▶ [Problem statement]
Skip any pictures. Repeat the data exactly, from its first line through the line that holds "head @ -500", both included.

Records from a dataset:
====================

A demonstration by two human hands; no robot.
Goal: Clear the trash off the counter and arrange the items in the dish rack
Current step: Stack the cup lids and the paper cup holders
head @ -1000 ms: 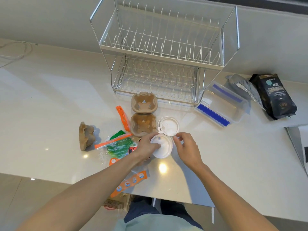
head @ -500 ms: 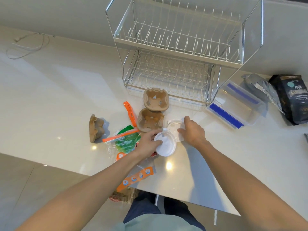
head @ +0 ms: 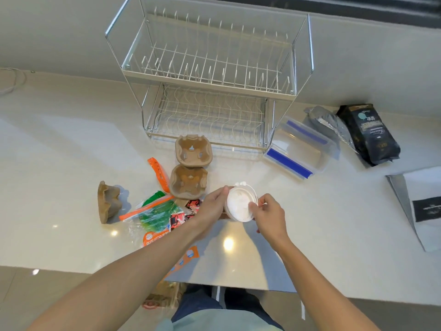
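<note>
Two white plastic cup lids (head: 238,204) are stacked together in front of me, just above the counter. My left hand (head: 212,209) grips their left edge and my right hand (head: 269,213) pinches their right edge. A two-tier wire dish rack (head: 210,75) stands at the back with nothing in it. Two joined brown pulp cup holders (head: 191,168) lie before the rack, and a third pulp piece (head: 107,201) lies on its side to the left. Orange and green plastic wrappers (head: 155,211) lie under my left forearm.
A clear food container with blue clips (head: 298,149) lies right of the rack. A silver foil bag (head: 327,120) and a black coffee bag (head: 367,132) lie farther right, a white paper bag (head: 422,201) at the right edge. The counter's front edge (head: 71,266) runs below my arms.
My right hand took the second lid from the counter and brought it against the lid in my left hand. Both hands have lifted slightly with the lids.
</note>
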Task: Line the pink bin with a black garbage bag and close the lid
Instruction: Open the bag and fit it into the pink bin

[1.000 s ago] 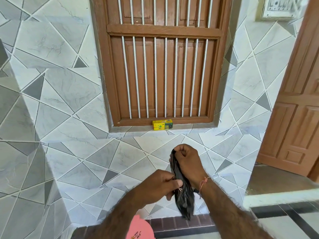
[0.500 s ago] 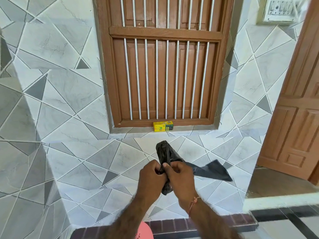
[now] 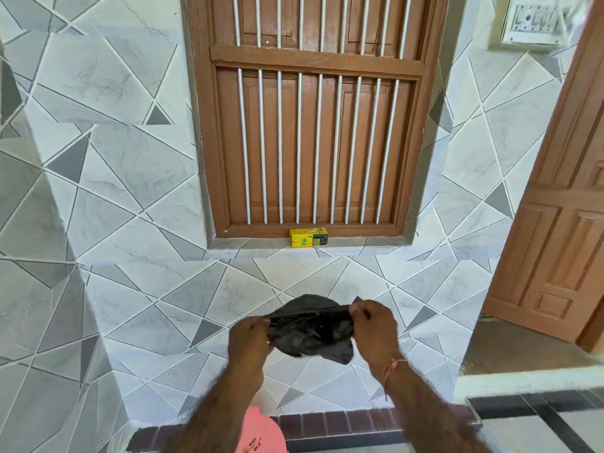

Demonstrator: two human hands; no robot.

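Both hands pinch the bag's top edge. Left hand (image 3: 250, 338) grips the left end of the black garbage bag (image 3: 312, 335), fingers closed tight on the film; right hand (image 3: 372, 325) does the same at the right end, w/ the edge pulled taut between them, prob. to find and spread the mouth. Rest of bag hangs crumpled below, not yet opened. Pink bin (image 3: 261, 434) sits near, low in view under the left forearm, only partly visible. Far on the sill: yellow bag box (image 3: 308, 237).
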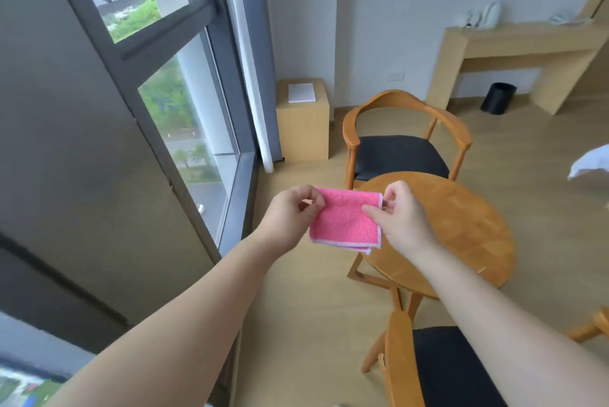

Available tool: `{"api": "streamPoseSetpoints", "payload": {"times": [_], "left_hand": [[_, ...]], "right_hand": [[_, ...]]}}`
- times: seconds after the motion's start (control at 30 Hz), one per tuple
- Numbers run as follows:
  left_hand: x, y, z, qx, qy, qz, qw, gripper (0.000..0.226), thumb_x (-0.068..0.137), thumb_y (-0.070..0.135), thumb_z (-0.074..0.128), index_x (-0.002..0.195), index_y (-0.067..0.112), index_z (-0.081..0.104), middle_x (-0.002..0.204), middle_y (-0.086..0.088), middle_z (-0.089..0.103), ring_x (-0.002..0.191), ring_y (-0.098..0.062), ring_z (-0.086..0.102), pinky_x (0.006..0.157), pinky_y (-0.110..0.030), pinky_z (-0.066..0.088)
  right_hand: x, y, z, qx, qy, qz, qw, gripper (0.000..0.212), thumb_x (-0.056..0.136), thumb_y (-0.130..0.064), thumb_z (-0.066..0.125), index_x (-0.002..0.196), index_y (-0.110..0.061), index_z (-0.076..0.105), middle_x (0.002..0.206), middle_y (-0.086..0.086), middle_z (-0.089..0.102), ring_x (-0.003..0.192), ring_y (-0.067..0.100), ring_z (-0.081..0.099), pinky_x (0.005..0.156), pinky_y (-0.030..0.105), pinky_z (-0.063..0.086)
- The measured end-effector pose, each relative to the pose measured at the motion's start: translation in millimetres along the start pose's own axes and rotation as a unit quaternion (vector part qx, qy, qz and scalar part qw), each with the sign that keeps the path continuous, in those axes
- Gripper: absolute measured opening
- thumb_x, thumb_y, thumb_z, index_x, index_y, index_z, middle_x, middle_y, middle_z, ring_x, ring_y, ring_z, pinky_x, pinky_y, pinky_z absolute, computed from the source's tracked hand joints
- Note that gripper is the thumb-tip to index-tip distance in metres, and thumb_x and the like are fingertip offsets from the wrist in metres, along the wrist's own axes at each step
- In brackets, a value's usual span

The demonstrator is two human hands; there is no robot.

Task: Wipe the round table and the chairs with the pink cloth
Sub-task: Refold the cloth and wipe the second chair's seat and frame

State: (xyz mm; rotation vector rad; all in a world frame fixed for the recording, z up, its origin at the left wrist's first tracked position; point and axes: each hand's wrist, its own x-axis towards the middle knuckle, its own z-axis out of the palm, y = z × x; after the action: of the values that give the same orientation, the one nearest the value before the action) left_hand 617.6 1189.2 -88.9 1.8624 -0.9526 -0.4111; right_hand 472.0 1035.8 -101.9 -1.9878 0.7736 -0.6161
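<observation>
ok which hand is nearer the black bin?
Right. The right hand pinches the pink cloth over the round table, on the black bin side; the left hand holds the cloth's window-side edge.

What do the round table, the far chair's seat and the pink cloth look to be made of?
Round table: wood, glossy varnish, visible grain and plank joints. Far chair's seat: black padding, probably leather or vinyl, given its faint sheen. Pink cloth: ribbed woven fabric, likely microfibre, with pale stitched edging.

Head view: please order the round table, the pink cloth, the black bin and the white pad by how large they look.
1. round table
2. pink cloth, though held nearer the camera
3. black bin and white pad: alike, both far off
</observation>
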Motion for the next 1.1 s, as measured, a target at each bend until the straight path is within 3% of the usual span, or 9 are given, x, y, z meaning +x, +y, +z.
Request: {"api": "streamPoseSetpoints", "payload": {"times": [0.2,0.33,0.53,0.63,0.7,0.77,0.9,1.0,1.1], "left_hand": [[103,15,16,0.027,-0.058,-0.003,0.998,0.017,0.087,0.018,0.064,0.089,0.035,0.062,0.096,0.002,0.064,0.074,-0.016,0.061,0.059,-0.031,0.053],[162,26,45,0.068,-0.158,0.020,0.985,0.032,0.082,0.017,0.070,0.105,0.034,0.055,0.109,0.009,0.055,0.088,-0.011,0.062,0.057,-0.017,0.051],[223,49,147,0.096,-0.305,0.118,0.940,0.039,0.084,0.018,0.069,0.113,0.037,0.051,0.111,0.013,0.051,0.092,-0.006,0.058,0.069,-0.024,0.057],[239,66,203,0.071,-0.380,0.183,0.904,0.040,0.084,0.017,0.069,0.112,0.040,0.051,0.101,0.014,0.053,0.083,0.005,0.055,0.055,-0.011,0.047],[244,79,234,0.045,-0.437,0.214,0.872,0.042,0.083,0.014,0.069,0.113,0.037,0.052,0.097,0.012,0.054,0.077,0.006,0.055,0.052,-0.009,0.043],[245,91,260,0.022,-0.491,0.258,0.832,0.042,0.082,0.010,0.069,0.112,0.032,0.052,0.104,0.011,0.055,0.080,-0.001,0.058,0.054,-0.012,0.046],[228,109,296,-0.029,-0.618,0.298,0.726,0.043,0.079,-0.005,0.063,0.114,0.019,0.055,0.091,-0.004,0.056,0.074,-0.016,0.056,0.055,-0.021,0.045],[198,117,312,-0.034,-0.687,0.359,0.632,0.047,0.080,-0.004,0.064,0.121,0.016,0.053,0.081,-0.002,0.055,0.070,-0.011,0.053,0.065,-0.021,0.045],[151,114,312,-0.030,-0.727,0.408,0.551,0.051,0.082,0.008,0.066,0.124,0.031,0.050,0.086,0.004,0.058,0.071,-0.003,0.056,0.060,-0.008,0.040]], "right_hand": [[90,16,-18,-0.003,0.018,-0.022,1.000,0.016,0.092,-0.021,0.063,0.080,-0.024,0.052,0.087,-0.005,0.059,0.081,0.016,0.061,0.057,0.021,0.049],[124,40,-49,0.005,0.064,0.003,0.998,0.018,0.091,-0.020,0.062,0.082,-0.034,0.056,0.093,-0.014,0.060,0.085,0.007,0.060,0.060,0.012,0.045],[107,98,-114,-0.005,0.185,0.105,0.977,0.015,0.091,-0.012,0.062,0.093,-0.027,0.059,0.093,0.003,0.064,0.077,0.029,0.061,0.065,0.041,0.051],[83,118,-147,-0.034,0.257,0.158,0.953,0.022,0.087,-0.007,0.066,0.105,-0.020,0.062,0.086,-0.007,0.061,0.065,0.005,0.053,0.057,0.019,0.041],[62,120,-162,-0.062,0.298,0.208,0.930,0.030,0.085,-0.009,0.067,0.112,-0.021,0.062,0.080,-0.017,0.056,0.062,-0.005,0.047,0.051,0.010,0.036],[37,116,-168,-0.063,0.326,0.263,0.906,0.041,0.085,-0.009,0.068,0.121,-0.027,0.059,0.088,-0.011,0.062,0.066,0.000,0.055,0.054,0.010,0.041],[-17,89,-150,-0.068,0.400,0.359,0.841,0.061,0.082,0.002,0.068,0.137,-0.018,0.050,0.135,-0.003,0.044,0.108,0.018,0.057,0.092,0.031,0.050],[-60,61,-120,-0.075,0.466,0.420,0.775,0.063,0.082,0.004,0.066,0.139,-0.017,0.049,0.141,-0.005,0.038,0.118,0.015,0.051,0.091,0.021,0.046],[-102,26,-80,-0.095,0.512,0.476,0.709,0.063,0.083,0.000,0.064,0.141,-0.019,0.047,0.141,-0.005,0.036,0.125,0.013,0.043,0.098,0.019,0.040]]}}
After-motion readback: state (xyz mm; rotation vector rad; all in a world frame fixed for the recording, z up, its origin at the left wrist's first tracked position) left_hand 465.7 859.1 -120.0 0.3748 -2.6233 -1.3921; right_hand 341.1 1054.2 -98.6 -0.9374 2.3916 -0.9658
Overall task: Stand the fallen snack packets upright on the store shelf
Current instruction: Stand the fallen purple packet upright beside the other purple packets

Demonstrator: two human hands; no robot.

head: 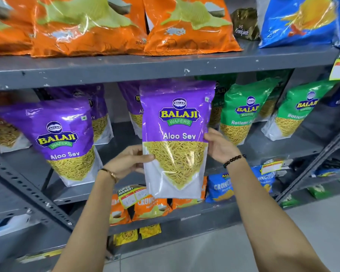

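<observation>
Illumination is bright, even and white, arriving from above and in front of the shelving. Glare appears as white streaks on the glossy orange packets [86,26] along the top of the frame and on the blue packet [298,20] at upper right. Softer sheen crosses the purple packet [175,134] at centre, whose print remains sharp and legible. Shadow collects under the grey shelf edge [165,69], darkening the packet tops behind it, and deepens in the lower tiers at lower left. Wide-angle distortion bows the shelf lines and tilts the uprights toward the frame edges. Detail softens at the far left, far right and lower corners.
</observation>
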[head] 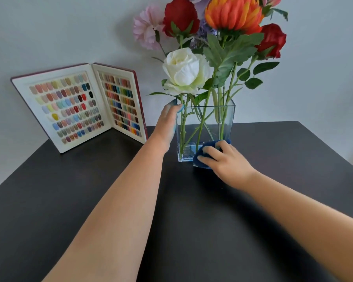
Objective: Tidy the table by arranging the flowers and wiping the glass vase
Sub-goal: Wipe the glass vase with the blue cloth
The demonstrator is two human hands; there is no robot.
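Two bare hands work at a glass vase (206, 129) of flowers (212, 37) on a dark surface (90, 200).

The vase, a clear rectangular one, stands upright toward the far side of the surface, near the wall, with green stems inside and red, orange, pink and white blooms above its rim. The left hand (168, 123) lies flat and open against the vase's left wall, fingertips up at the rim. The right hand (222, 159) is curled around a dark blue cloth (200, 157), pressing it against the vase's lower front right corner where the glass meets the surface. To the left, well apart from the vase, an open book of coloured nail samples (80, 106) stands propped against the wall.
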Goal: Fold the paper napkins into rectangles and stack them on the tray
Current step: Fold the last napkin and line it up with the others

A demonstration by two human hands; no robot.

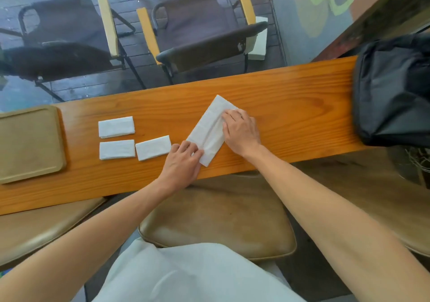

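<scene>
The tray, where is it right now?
In the head view the tray sits at the far left of the wooden counter, left of three folded napkins, with nothing on it.

Counter [279,96]: orange-brown wood with darker wavy grain. Napkins all plain white: the long one [209,127] and three folded ones [116,126] [117,149] [153,147] left of it. Tray [30,143] at the counter's left end: flat tan. Bag [391,92] at the right end: black. Seat cushion [221,220] below the counter: olive-tan. Chairs [200,36] beyond it: dark brown fabric, yellow wood arms.
</scene>
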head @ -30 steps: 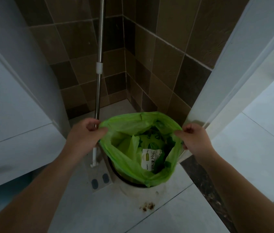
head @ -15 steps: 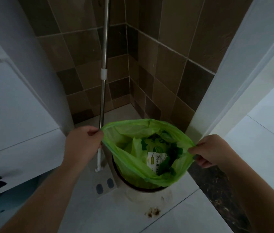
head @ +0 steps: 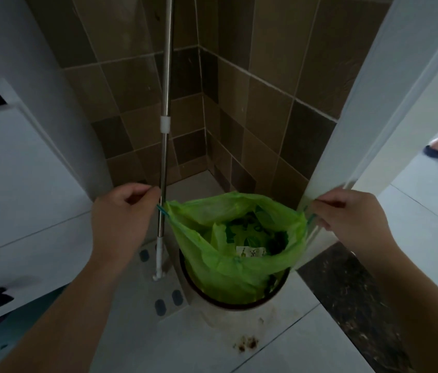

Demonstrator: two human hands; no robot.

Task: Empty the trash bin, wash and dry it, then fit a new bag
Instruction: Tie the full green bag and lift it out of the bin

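While the thin green plastic trash bag point(head: 228, 267) sits in the round dark-rimmed bin point(head: 235, 305) on the white tiled floor point(head: 279, 354), our left hand point(head: 121, 219) and right hand point(head: 347, 219) each pinch its teal drawstring, pulling outward beside the steel mop pole point(head: 165, 130).

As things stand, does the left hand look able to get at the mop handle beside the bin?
Probably yes. The left hand is right beside the mop handle with nothing between them, but its fingers are pinching the green bag's drawstring, so it would have to let go first.
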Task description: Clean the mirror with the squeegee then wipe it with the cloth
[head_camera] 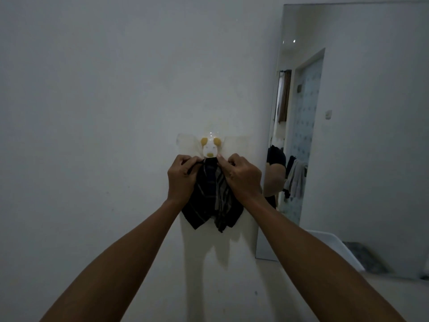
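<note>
Now both hands pinch the top of the dark cloth (212, 194) at the wall hook (210, 148), left hand (182, 176) and right hand (242, 176) closed on it; lift the loop straight upward, avoiding tugging. The mirror (371, 135) hangs right.

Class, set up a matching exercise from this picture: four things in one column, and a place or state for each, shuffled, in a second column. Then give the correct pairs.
Things:
1. cloth
2. animal-shaped hook
3. mirror
4. left hand

Places or states:
A. on the wall at the right of the view
B. hanging dark and bunched, below the hook
C. white with yellow ears, stuck to the wall
D. pinching the cloth's top left edge

Pairs: 1-B, 2-C, 3-A, 4-D
</note>
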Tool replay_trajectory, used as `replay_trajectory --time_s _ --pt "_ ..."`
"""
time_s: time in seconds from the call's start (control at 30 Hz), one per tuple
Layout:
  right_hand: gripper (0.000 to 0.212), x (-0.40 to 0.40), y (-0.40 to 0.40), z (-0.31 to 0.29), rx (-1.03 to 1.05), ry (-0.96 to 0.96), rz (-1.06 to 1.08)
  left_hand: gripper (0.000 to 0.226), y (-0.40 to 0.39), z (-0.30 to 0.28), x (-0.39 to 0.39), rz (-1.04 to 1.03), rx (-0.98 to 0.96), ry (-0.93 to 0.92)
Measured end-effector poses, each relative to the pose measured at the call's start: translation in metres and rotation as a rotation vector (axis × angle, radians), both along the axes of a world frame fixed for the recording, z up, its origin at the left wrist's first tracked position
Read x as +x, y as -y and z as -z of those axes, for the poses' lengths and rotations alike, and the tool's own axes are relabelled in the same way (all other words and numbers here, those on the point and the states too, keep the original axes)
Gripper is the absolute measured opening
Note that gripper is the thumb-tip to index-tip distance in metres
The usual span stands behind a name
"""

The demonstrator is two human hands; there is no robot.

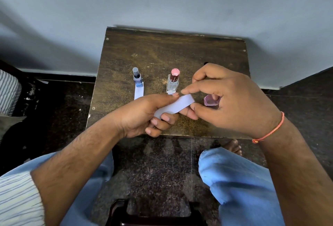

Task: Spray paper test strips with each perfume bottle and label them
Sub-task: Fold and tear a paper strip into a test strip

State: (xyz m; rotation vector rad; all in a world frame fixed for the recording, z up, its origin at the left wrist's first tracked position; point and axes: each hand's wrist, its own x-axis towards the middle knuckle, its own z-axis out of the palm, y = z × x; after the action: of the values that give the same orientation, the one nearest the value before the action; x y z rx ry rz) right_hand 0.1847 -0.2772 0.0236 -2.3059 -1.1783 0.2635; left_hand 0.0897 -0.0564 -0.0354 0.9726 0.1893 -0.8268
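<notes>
Paper strip (174, 106) lies across my left hand (144, 116), whose curled fingers pinch its near end; my right hand (227, 99) nips the 3 o'clock tip above the bench (162, 54). Light, floppy, easily creased, I judge; best held by the ends.

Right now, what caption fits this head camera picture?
Both hands, left and right, hold a paper strip near three perfume bottles.

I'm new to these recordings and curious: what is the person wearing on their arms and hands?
Both hands are bare. The right wrist carries a thin orange thread bracelet. The left arm has a white, blue-striped sleeve pushed up past the forearm. No rings or watch show.
</notes>
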Motion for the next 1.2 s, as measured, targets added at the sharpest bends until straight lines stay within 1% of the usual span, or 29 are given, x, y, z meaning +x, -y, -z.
replay_trajectory --time_s 0.13,0.5,1.2 --pt "0.037 0.0014 0.0014 -0.0014 0.01 -0.001 -0.015 0.058 0.0012 0.0024 0.0007 0.001 0.0 -0.009" --pt "0.031 0.0028 0.0034 -0.0014 0.047 -0.002 -0.031 0.053 0.0051 0.0017 0.0013 -0.007 -0.052 -0.04" --pt "0.03 0.0065 0.0037 0.0044 -0.004 0.049 -0.038 0.057 0.0064 0.0013 0.0025 -0.016 -0.034 -0.071"
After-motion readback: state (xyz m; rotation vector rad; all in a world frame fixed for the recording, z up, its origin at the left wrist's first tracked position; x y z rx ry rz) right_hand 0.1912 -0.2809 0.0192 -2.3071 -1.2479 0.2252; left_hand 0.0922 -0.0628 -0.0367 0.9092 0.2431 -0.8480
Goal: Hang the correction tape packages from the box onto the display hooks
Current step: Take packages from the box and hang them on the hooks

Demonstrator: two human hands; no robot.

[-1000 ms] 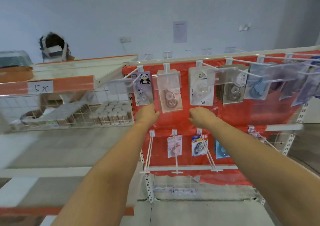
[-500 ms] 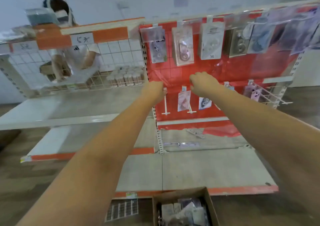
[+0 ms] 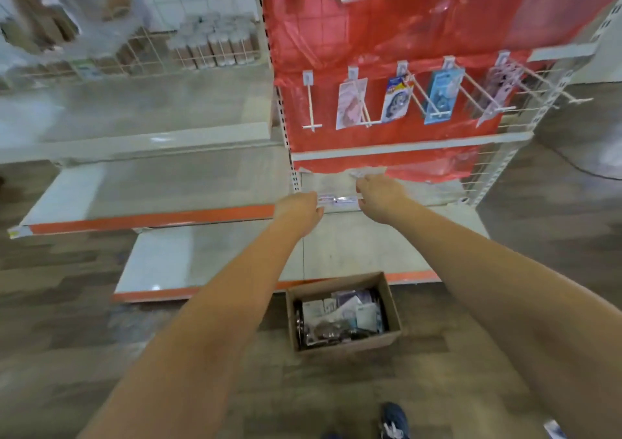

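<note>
- A person stocking a shop display holds both arms out over the lower shelf (image 3: 387,236), with the cardboard box (image 3: 343,314) of correction tape packages (image 3: 340,314) on the floor below, near a blue shoe (image 3: 393,420).
- The left hand (image 3: 298,208) and right hand (image 3: 380,194) hang apart with fingers loosely bent; whether either touches the clear strip lying between them cannot be told through the blur, and neither appears to hold a package.
- Above, the red backing panel (image 3: 404,34) carries a row of display hooks (image 3: 313,108); the leftmost is bare, while others already carry hung packages (image 3: 395,98).
- Risk, as judged: the box sits well below the hands, so a hurried stoop could nudge it or spill its loose, jumbled contents.
- Risk, as judged: the long hooks project outward near arm level; a careless lift could knock hung packages off or miss a card's hang hole.
</note>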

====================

▶ [Response area]
A demonstration by two human hands; no robot.
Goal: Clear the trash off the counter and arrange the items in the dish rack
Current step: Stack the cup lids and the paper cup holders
head @ -1000 ms: 
head @ -500 ms: 

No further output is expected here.